** Supplied data **

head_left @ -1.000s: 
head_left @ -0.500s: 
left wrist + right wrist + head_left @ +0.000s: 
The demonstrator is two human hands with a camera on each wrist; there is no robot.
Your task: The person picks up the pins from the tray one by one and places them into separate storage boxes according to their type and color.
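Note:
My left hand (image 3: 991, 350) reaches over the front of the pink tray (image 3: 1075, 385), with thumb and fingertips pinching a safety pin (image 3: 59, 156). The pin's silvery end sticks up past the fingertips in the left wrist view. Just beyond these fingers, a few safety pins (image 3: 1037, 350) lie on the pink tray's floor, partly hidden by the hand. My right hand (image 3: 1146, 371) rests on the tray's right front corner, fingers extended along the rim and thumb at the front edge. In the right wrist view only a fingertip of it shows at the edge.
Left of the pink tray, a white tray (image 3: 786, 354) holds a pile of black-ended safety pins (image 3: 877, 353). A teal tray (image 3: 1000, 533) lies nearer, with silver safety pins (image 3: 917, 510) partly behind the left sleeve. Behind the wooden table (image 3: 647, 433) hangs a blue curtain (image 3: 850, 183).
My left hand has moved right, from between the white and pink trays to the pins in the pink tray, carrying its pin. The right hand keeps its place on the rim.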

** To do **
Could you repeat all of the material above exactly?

** Exercise answer **
head_left @ -1.000s: 
head_left @ -0.500s: 
left wrist + right wrist + head_left @ +0.000s: 
The demonstrator is two human hands with a camera on each wrist; there is no robot.
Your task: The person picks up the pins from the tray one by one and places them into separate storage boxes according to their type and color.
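Note:
My left hand (image 3: 991, 350) reaches over the front of the pink tray (image 3: 1075, 385), with thumb and fingertips pinching a safety pin (image 3: 59, 156). The pin's silvery end sticks up past the fingertips in the left wrist view. Just beyond these fingers, a few safety pins (image 3: 1037, 350) lie on the pink tray's floor, partly hidden by the hand. My right hand (image 3: 1146, 371) rests on the tray's right front corner, fingers extended along the rim and thumb at the front edge. In the right wrist view only a fingertip of it shows at the edge.
Left of the pink tray, a white tray (image 3: 786, 354) holds a pile of black-ended safety pins (image 3: 877, 353). A teal tray (image 3: 1000, 533) lies nearer, with silver safety pins (image 3: 917, 510) partly behind the left sleeve. Behind the wooden table (image 3: 647, 433) hangs a blue curtain (image 3: 850, 183).
My left hand has moved right, from between the white and pink trays to the pins in the pink tray, carrying its pin. The right hand keeps its place on the rim.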

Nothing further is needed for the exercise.